In LVNV Funding, LLC v. Harling, CA No. 16-1346 (4th Cir. Mar. 30, 2017), the Fourth Circuit affirmed the decision of the United States Bankruptcy Court for the District of South Carolina and found that the Chapter 13 debtor’s objection to LVNV’s claims was not barred by the doctrine of res judicata.
On July 11, 2014, Jeffrey Rhodes (“Debtor”) filed a voluntary petition for relief under Chapter 13. The plan was confirmed on October 17, 2014. Derrick and Teresa Harling subsequently filed a similar Chapter 13 petition; their case was consolidated on appeal. Debtor utilized form Chapter 13 plans, which are common in the bankruptcy courts for the District of South Carolina. In the form plan, notably, in contrast to the specific provisions for secured creditors, the plan provided for treatment of the unsecured creditors as a single class. Additionally, the plan contained a provision reserving the Debtor’s rights to object to creditor claims after the plan’s confirmation.
Shortly after the plan’s confirmation, Debtor filed an objection to LVNV, an unsecured creditor’s claim, under 11 U.S.C. § 502, asserting that LVNV’s claim was barred by the statute of limitations. In response, LVNV interposed the defense that Debtor’s objection was invalid under the doctrine of res judicata. LVNV claimed that Debtor’s confirmation order was a “final judgment” on the validity of LVNV’s claims, precluding Debtor’s later objections. The bankruptcy court disagreed and sustained the objections. As a result, LVNV’s claim was barred by the applicable statute of limitations, removing it from entitlement to distribution.
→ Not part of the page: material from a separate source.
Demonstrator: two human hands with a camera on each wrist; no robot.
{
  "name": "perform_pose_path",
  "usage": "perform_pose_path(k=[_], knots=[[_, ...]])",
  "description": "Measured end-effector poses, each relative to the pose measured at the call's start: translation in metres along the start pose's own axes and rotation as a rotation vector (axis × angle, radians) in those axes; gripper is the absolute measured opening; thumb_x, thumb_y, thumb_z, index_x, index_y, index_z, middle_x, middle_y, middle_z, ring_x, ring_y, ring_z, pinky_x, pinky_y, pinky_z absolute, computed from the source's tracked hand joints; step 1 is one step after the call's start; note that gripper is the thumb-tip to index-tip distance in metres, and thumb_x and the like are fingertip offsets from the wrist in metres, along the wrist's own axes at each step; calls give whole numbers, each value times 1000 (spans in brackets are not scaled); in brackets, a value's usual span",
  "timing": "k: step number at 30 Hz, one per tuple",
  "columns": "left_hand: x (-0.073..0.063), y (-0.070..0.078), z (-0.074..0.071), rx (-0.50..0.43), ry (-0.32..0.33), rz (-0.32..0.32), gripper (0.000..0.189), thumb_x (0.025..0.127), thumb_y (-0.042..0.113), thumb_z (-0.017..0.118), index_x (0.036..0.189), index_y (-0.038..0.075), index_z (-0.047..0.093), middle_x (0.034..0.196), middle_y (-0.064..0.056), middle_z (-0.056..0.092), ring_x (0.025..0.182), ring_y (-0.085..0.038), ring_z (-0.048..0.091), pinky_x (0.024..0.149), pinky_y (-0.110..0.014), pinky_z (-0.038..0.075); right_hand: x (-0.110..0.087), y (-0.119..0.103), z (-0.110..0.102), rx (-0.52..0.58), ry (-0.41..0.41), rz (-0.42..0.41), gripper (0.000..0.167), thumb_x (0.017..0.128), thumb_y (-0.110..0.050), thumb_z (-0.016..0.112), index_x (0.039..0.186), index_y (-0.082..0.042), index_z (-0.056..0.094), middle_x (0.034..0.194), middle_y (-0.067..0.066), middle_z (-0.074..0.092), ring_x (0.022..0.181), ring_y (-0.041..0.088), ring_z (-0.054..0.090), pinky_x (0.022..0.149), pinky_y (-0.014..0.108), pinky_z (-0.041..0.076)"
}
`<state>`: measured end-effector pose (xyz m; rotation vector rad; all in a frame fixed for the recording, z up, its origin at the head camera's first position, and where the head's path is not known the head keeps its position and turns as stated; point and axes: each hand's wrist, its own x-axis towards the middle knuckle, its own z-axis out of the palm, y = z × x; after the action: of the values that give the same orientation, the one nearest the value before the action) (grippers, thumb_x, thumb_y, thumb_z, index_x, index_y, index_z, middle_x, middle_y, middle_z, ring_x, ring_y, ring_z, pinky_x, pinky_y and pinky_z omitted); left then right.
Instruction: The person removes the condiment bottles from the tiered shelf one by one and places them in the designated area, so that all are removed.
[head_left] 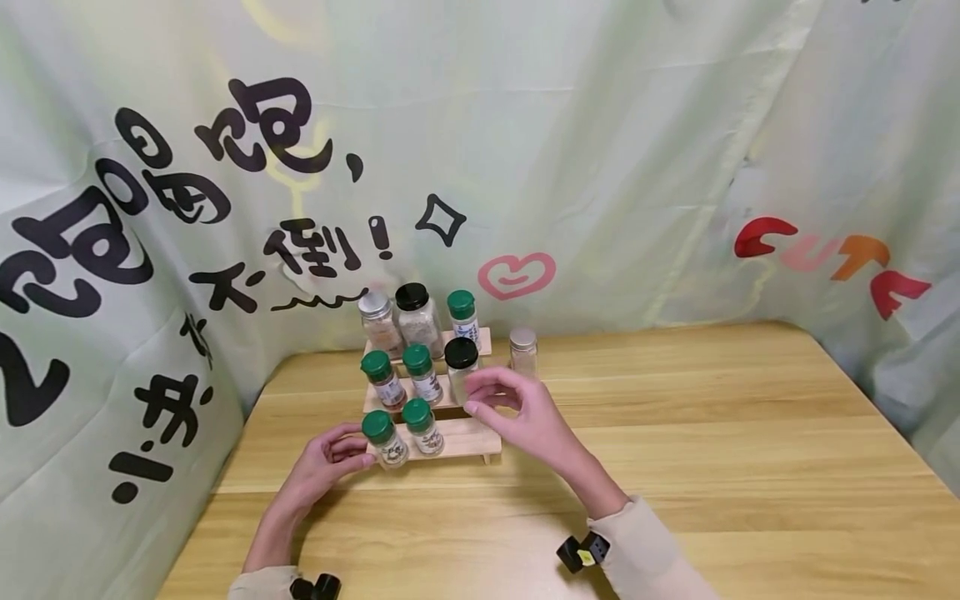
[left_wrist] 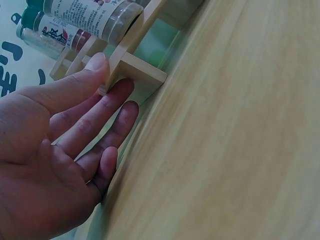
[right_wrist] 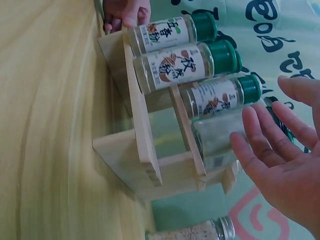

On appeal, the Fourth Circuit analyzed whether the bankruptcy court erred in approving Debtor’s objection to the unsecured claim. In its holding, the Court found that the requirements for the application of res judicata were not present and LVNV’s position further contradicted the plain language of the Bankruptcy Code.
The Court began its analysis by looking to the conditions necessary for the application of res judicata. Res judicata applies when: 1) there is a prior judgment, which is final, on the merits…; 2) the parties to the second matter are identical to, or in privity with, the parties in the first action; and 3) “the claims in the second matter are based upon the same cause of action involved in the earlier proceeding.” Covert v. LVNV Funding, LLC, 779 F.3d 242, 246 (4th Cir. 2015). The Court zeroed in on this last element as the true contention in this case.
Looking to the Bankruptcy Code for guidance, the Court explained that, under § 1322(b)(1), a Chapter 13 debtor can treat unsecured creditors as a single class. As such, the bankruptcy court will only examine the “pool” of funds available to the class as a whole during confirmation, as opposed to any individual unsecured creditors’ claims. Accordingly, no provision of the Bankruptcy Code provides for a determination of the merits of an individual unsecured claim within the pool of unsecured claims as part the confirmation procedure. In direct contrast to this concept, the Court explained, a Chapter 13 plan must address the rights of each individual secured creditor. See 11 U.S.C. § 1325(a)(5).
In this case, the Court determined, when the bankruptcy court entered the confirmation orders, the “cause of action” was whether Debtor’s plan met the requirement for confirmation; which it did. In the later proceeding, however, the “cause of action” changed completely and became the validity of Debtor’s objection to LVNV’s claim. Because the bankruptcy court adjudicated the confirmation order as to unsecured creditors as a single class, the cause of action naturally shifted when LVNV, as an individual unsecured creditor, sought to challenge Debtor’s objection.
To reinforce this decision, the Court looked to the plain language of the Bankruptcy Code, which governs the allowance of claims and “contested matters.” The Court explained that, only when an objection is filed, does the bankruptcy court determine the amount and allowance of that specific claim. See 11 U.S.C. § 502(b). Further, “The filing of an objection to claims begins a “contested matter,” governed by Federal Rules of Bankruptcy Procedure 3007 and 9014. See, e.g., Gentry v. Siegel, 668 F.3d 83, 92 (4th Cir. 2012). Synthesizing this information, the Court concluded that Congress made clear that Chapter 13 plan confirmation and claim allowance on contested unsecured claims are “separate and distinct” actions within a debtor’s bankruptcy process. Accordingly, because the “cause of action” in each proceeding was substantially different, LVNV could not rely on res judicata to invalidate Debtor’s objection.
In sum, the Fourth Circuit ruled that res judicata was inapplicable to the bankruptcy court’s later determination of LVNV’s contested unsecured claims. Therefore, the Fourth Circuit affirmed the decision of the bankruptcy court.